__ACTIVITY__:
Please retype the records below exactly, leaving out any pictures.

__INFORMATION__:
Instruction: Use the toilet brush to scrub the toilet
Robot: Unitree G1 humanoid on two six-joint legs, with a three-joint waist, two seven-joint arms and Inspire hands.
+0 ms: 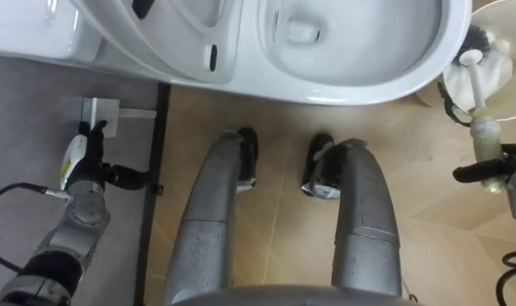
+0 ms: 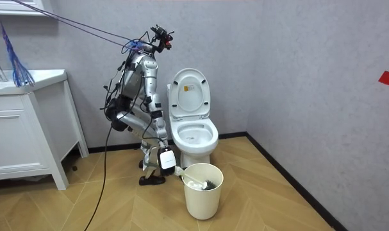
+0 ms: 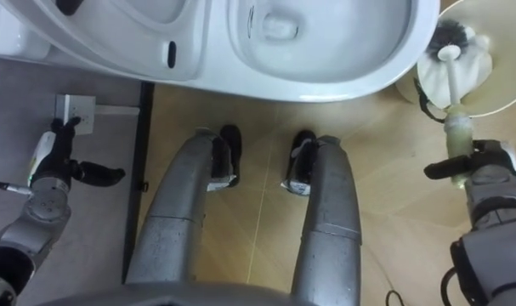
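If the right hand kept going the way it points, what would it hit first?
Likely the round bin: the right hand grips the brush, whose head sits inside it. Depth is unclear.

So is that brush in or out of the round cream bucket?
In: the white toilet brush has its head inside the round cream bucket, handle gripped by the right hand.
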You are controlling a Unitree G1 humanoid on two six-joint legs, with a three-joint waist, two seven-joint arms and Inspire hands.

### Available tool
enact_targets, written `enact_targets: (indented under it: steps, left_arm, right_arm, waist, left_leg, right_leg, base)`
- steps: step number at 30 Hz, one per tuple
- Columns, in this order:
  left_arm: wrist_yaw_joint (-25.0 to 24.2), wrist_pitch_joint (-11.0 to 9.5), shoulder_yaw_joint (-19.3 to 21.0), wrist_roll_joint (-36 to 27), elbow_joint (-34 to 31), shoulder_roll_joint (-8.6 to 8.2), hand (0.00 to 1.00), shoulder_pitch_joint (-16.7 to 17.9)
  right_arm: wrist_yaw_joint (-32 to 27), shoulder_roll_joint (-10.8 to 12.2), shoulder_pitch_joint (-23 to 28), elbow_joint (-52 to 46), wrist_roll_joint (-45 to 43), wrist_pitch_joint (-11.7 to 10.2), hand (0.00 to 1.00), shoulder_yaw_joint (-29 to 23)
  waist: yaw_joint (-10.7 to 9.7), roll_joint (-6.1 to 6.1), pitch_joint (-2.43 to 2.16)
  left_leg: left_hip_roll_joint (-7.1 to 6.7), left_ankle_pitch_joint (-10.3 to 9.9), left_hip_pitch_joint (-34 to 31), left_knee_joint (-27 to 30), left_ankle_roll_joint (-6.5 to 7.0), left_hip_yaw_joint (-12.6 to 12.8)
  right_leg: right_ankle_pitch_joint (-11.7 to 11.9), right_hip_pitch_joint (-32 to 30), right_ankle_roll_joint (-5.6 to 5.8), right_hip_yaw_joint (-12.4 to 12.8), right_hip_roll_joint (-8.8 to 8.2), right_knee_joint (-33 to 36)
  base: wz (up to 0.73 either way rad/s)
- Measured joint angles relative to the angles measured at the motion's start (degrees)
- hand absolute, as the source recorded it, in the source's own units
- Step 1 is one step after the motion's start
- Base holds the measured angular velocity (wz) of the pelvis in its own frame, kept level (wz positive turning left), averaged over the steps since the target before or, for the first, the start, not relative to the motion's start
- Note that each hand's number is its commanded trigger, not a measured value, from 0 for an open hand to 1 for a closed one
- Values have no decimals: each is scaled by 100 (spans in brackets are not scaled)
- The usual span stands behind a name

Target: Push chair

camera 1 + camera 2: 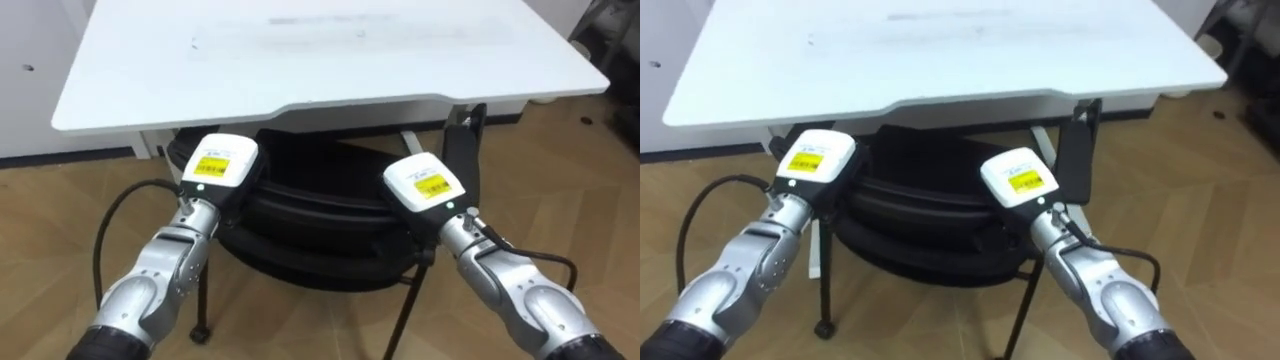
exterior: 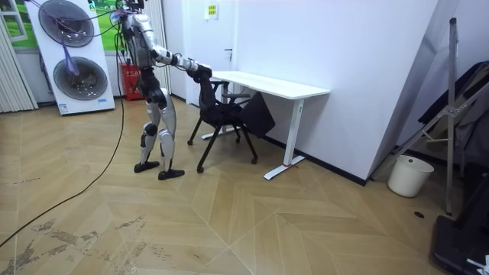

__WRITTEN SOLUTION__:
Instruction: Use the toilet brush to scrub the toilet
Robot: Unitree G1 humanoid on two six-joint legs, with a three-joint waist, two seven-joint arms and Inspire hands.
+0 ms: 
+0 ms: 
+0 ms: 
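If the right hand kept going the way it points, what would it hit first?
Likely the round bin: the right hand grips the brush, whose head sits inside it. Depth is unclear.

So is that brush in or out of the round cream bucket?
In: the white toilet brush has its head inside the round cream bucket, handle gripped by the right hand.
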You are controlling a Unitree G1 humanoid on two six-joint legs, with a three-joint waist, two seven-joint arms and Inspire hands.

### Available tool
enact_targets, written `enact_targets: (indented under it: steps, left_arm, right_arm, waist, left_leg, right_leg, base)`
- steps: step number at 30 Hz, one per tuple
- Columns, in this order:
  left_arm: wrist_yaw_joint (-25.0 to 24.2), wrist_pitch_joint (-11.0 to 9.5), shoulder_yaw_joint (-19.3 to 21.0), wrist_roll_joint (-36 to 27), elbow_joint (-34 to 31), shoulder_roll_joint (-8.6 to 8.2), hand (0.00 to 1.00), shoulder_pitch_joint (-16.7 to 17.9)
  right_arm: wrist_yaw_joint (-32 to 27), shoulder_roll_joint (-10.8 to 12.2), shoulder_pitch_joint (-23 to 28), elbow_joint (-52 to 46), wrist_roll_joint (-45 to 43), wrist_pitch_joint (-11.7 to 10.2), hand (0.00 to 1.00), shoulder_yaw_joint (-29 to 23)
  waist: yaw_joint (-10.7 to 9.7), roll_joint (-6.1 to 6.1), pitch_joint (-2.43 to 2.16)
  left_leg: left_hip_roll_joint (-7.1 to 6.7), left_ankle_pitch_joint (-10.3 to 9.9), left_hip_pitch_joint (-34 to 31), left_knee_joint (-27 to 30), left_ankle_roll_joint (-6.5 to 7.0), left_hip_yaw_joint (-12.6 to 12.8)
  right_leg: right_ankle_pitch_joint (-11.7 to 11.9), right_hip_pitch_joint (-32 to 30), right_ankle_roll_joint (-5.6 to 5.8), right_hip_yaw_joint (-12.4 to 12.8), right_hip_roll_joint (-8.8 to 8.2), right_knee_joint (-33 to 36)
  base: wz (up to 0.73 either way rad/s)
- Measured joint angles relative to the angles measured at the motion's start (degrees)
- hand absolute, as the source recorded it, in the source's own units
- Step 1 is one step after the motion's start
- Base holds the measured angular velocity (wz) of the pelvis in its own frame, kept level (wz positive turning left), averaged over the steps since the target before or, for the first, the start, not relative to the motion's start
- Note that each hand's number is its commanded trigger, not a measured value, from 0 for an open hand to 1 for a closed one
- Values have no decimals: each is scaled by 100 (spans in brackets are not scaled)
- The usual span stands behind a name

Target: Push chair

camera 1 + camera 2: 
exterior: 

The answer to this exercise has been fully stated.